Rétrospective colossale de la carrière de Leni Riefenstahl, à l'aube de sa condition de nonagénaire en 1993 (elle mourra dix ans plus tard en 2003, à l'âge de 101 ans), guidée par Ray Müller un peu comme il a pu, entre deux engueulades sur la technique cinématographique. Un peu plus de trois heures pour parcourir les multiples vies d'une des plus célèbres réalisatrices allemandes qui a traversé le XXe siècle, d'abord comme danseuse, puis comme comédienne, avant de devenir la cinéaste officielle du Troisième Reich au travers de films de propagande nazie comme Le Triomphe de la volonté. Les difficiles années et décennies qui ont suivi la fin de la Seconde Guerre mondiale, aussi. Le Pouvoir des images aborde l'ensemble de ces thématiques au moyen d'un entretien au long cours, avec une distance aussi grande que salutaire sur le passif de la principale concernée, permettant de poser un regard neutre sur l'ensemble de sa carrière sans s'interdire les questions qui fâchent.
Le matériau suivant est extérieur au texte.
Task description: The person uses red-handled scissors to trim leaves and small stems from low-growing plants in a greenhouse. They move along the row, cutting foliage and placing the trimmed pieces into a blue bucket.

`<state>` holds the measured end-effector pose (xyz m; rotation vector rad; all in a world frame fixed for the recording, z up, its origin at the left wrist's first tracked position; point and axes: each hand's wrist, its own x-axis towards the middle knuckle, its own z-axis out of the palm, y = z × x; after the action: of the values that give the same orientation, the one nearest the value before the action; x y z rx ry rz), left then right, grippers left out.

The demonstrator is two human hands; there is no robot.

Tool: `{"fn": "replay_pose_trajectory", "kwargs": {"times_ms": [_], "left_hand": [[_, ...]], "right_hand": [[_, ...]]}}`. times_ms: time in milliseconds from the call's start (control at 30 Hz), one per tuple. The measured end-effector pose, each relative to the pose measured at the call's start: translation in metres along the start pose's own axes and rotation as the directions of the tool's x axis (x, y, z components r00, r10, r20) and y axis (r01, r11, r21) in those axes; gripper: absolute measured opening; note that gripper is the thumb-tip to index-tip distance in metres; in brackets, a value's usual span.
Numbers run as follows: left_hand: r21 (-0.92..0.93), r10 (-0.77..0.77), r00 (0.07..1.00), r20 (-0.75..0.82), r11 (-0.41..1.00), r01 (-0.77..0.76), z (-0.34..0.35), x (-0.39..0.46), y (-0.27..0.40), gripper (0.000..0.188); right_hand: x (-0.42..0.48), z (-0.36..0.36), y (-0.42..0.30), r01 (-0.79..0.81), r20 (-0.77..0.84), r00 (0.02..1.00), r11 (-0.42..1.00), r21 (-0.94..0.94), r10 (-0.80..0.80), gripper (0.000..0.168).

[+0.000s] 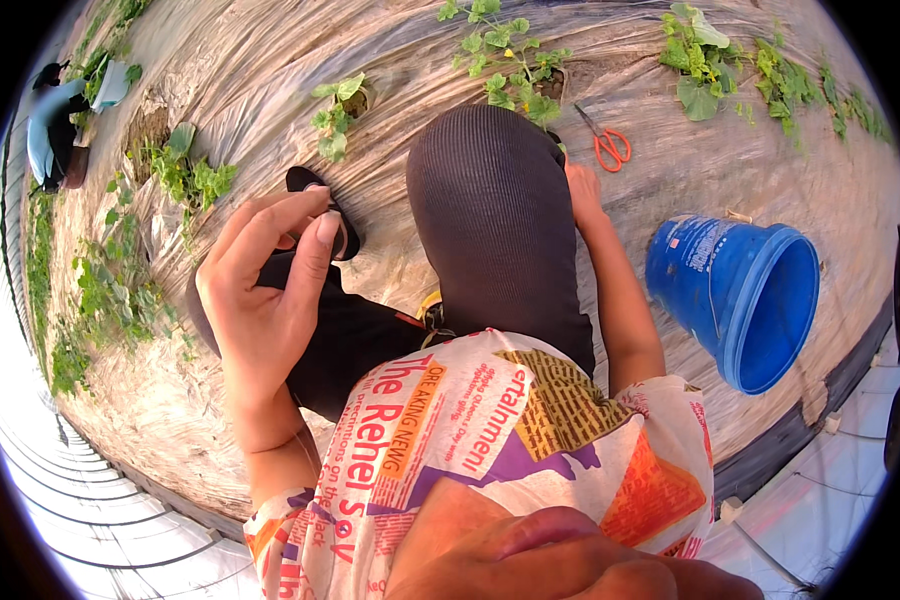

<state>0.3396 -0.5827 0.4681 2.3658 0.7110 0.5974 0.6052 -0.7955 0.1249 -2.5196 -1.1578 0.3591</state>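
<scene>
My left hand (266, 259) is raised over my left leg, its fingers curled and the thumb tip close to the index fingertip. Whether anything small sits between them cannot be made out. Below it on the ground is my foot in a black sandal (345, 232). My right hand (583, 187) reaches down past my right knee (491, 172), which hides most of its fingers. Just beyond that knee grows a leafy vine plant (514, 71) with yellow flowers. A pair of scissors with orange handles (611, 148) lies on the film right of my right hand.
A blue plastic bucket (709, 289) lies on its side at right, mouth towards me. Creased plastic film (255, 67) covers the ground. More vines (697, 67) grow through it, including a small plant (337, 116) ahead. Another person (56, 127) crouches far left beside a pale bucket (111, 86).
</scene>
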Motion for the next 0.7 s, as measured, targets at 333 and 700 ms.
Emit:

Il y a beaucoup de films dans le film. La première composante qui est véhiculée, c'est celle de Riefenstahl sous l'eau, la plongeuse la plus âgée de l'époque au moment du tournage du documentaire, en train de filmer les fonds marins — des images qui seront probablement au cœur de son dernier travail Impressions sous-marines (2002). Il y a ensuite tout ce qui a trait à la période allemande pré-nazie, liée à ses collaborations avec Arnold Fanck et Georg Wilhelm Pabst (La Montagne sacrée en 1926, L'Enfer blanc du Piz Palü en 1929) tandis qu'elle se découvrait une passion pour l'escalade et l'alpinisme — activités alors réservées aux hommes — en crapahutant pieds nus dans les sommets des Alpes. Ses inimitiés avec Marlene Dietrich, sa première réalisation (La Lumière bleue, 1932) avant la consécration pour Les Dieux du stade en 1938, comportant de nombreuses considérations techniques en matière de mise en scène et de montage. Puis l'épisode du nazisme, elle qui s'est toujours justifiée a posteriori en arguant de son extériorité au parti national-socialiste et de son hostilité pour Goebbels — un des points chauds du docu, avec des questions très directes pointant avec ouverture et fermeté les contradictions dans son discours, et en ce sens vraiment passionnant. Et enfin la seconde moitié du XXe siècle, particulièrement bien fournie sur le plan artistique, avec notamment ses travaux photographiques et ethnographiques auprès des tribus Nouba au Soudan qui rappellent son attrait pour les corps masculins musculeux.
Trois heures bienvenues, qui laissent amplement la place pour qu'une présentation honnête de la vie de Riefenstahl puisse advenir et qu'on puisse se faire un jugement vis-à-vis de ses déclarations. Une femme aux nombreux visages, qui affirme avoir totalement ignoré l'existence des camps jusqu'à la fin de la guerre, qui s'adonne tranquillement à la plongée sous-marine pour ses 91 ans, et qui n'hésite pas à rabrouer les auteurs et techniciens du documentaire en leur expliquant que leur travelling arrière censé capter ses paroles en marchant est un contresens esthétique. On n'aurait pas vraiment imaginé qu'un tel film laisse autant de place à l'humour, et pourtant c'est très réussi.